WHAT IS NEEDED: Give the listing again in full and exactly, apart from its pictures.

DATASET EXCERPT section start

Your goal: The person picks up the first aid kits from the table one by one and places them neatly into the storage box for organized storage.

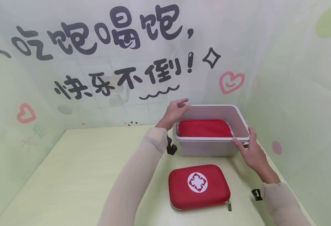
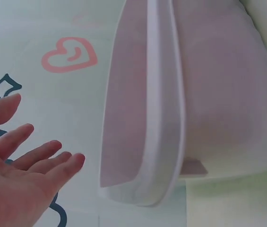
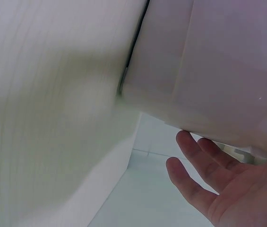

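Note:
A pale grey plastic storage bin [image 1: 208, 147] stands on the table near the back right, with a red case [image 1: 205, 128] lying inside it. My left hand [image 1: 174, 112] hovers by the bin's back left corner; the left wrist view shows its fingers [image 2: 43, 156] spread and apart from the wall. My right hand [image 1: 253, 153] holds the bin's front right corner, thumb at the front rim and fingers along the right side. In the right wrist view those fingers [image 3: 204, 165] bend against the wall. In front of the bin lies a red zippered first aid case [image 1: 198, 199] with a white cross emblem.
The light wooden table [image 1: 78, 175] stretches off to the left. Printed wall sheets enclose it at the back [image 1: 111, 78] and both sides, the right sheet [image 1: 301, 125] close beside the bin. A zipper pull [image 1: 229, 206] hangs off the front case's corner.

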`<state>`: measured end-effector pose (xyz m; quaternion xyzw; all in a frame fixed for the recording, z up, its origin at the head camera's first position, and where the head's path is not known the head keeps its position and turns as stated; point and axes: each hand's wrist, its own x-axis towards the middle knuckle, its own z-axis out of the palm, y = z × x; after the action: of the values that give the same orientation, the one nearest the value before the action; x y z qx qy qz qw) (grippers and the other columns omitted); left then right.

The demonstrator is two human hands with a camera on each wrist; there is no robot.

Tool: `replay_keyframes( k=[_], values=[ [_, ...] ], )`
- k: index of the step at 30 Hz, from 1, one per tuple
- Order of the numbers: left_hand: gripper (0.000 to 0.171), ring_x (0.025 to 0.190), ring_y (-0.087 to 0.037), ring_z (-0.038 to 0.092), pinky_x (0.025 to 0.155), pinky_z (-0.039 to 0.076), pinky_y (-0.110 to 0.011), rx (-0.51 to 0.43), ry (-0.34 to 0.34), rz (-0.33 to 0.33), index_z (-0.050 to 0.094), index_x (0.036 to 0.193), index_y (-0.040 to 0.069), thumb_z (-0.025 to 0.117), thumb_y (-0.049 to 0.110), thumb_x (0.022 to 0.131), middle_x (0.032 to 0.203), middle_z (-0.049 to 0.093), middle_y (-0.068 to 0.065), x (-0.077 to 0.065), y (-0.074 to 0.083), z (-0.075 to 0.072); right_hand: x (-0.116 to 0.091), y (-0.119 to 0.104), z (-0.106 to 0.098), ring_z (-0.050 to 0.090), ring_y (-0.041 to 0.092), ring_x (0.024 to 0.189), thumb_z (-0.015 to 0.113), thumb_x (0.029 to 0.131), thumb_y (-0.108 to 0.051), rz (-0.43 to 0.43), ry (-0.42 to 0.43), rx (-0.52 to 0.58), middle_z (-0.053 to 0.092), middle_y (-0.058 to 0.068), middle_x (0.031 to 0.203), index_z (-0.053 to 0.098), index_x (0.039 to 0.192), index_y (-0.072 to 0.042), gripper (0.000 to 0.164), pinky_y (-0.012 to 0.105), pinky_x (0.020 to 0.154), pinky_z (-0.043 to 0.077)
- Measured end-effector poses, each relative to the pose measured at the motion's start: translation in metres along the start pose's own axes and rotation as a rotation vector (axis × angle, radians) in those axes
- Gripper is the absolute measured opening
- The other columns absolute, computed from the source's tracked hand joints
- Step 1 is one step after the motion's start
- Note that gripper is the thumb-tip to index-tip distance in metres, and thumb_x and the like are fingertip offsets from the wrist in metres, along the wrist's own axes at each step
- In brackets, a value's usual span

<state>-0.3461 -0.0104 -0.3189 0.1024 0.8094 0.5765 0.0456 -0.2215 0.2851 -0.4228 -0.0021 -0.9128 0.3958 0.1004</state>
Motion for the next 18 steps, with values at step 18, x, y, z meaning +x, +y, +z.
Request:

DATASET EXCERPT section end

TASK RESULT:
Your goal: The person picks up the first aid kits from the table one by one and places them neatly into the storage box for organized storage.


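Note:
A pale grey plastic storage bin [image 1: 208, 147] stands on the table near the back right, with a red case [image 1: 205, 128] lying inside it. My left hand [image 1: 174, 112] hovers by the bin's back left corner; the left wrist view shows its fingers [image 2: 43, 156] spread and apart from the wall. My right hand [image 1: 253, 153] holds the bin's front right corner, thumb at the front rim and fingers along the right side. In the right wrist view those fingers [image 3: 204, 165] bend against the wall. In front of the bin lies a red zippered first aid case [image 1: 198, 199] with a white cross emblem.
The light wooden table [image 1: 78, 175] stretches off to the left. Printed wall sheets enclose it at the back [image 1: 111, 78] and both sides, the right sheet [image 1: 301, 125] close beside the bin. A zipper pull [image 1: 229, 206] hangs off the front case's corner.
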
`<state>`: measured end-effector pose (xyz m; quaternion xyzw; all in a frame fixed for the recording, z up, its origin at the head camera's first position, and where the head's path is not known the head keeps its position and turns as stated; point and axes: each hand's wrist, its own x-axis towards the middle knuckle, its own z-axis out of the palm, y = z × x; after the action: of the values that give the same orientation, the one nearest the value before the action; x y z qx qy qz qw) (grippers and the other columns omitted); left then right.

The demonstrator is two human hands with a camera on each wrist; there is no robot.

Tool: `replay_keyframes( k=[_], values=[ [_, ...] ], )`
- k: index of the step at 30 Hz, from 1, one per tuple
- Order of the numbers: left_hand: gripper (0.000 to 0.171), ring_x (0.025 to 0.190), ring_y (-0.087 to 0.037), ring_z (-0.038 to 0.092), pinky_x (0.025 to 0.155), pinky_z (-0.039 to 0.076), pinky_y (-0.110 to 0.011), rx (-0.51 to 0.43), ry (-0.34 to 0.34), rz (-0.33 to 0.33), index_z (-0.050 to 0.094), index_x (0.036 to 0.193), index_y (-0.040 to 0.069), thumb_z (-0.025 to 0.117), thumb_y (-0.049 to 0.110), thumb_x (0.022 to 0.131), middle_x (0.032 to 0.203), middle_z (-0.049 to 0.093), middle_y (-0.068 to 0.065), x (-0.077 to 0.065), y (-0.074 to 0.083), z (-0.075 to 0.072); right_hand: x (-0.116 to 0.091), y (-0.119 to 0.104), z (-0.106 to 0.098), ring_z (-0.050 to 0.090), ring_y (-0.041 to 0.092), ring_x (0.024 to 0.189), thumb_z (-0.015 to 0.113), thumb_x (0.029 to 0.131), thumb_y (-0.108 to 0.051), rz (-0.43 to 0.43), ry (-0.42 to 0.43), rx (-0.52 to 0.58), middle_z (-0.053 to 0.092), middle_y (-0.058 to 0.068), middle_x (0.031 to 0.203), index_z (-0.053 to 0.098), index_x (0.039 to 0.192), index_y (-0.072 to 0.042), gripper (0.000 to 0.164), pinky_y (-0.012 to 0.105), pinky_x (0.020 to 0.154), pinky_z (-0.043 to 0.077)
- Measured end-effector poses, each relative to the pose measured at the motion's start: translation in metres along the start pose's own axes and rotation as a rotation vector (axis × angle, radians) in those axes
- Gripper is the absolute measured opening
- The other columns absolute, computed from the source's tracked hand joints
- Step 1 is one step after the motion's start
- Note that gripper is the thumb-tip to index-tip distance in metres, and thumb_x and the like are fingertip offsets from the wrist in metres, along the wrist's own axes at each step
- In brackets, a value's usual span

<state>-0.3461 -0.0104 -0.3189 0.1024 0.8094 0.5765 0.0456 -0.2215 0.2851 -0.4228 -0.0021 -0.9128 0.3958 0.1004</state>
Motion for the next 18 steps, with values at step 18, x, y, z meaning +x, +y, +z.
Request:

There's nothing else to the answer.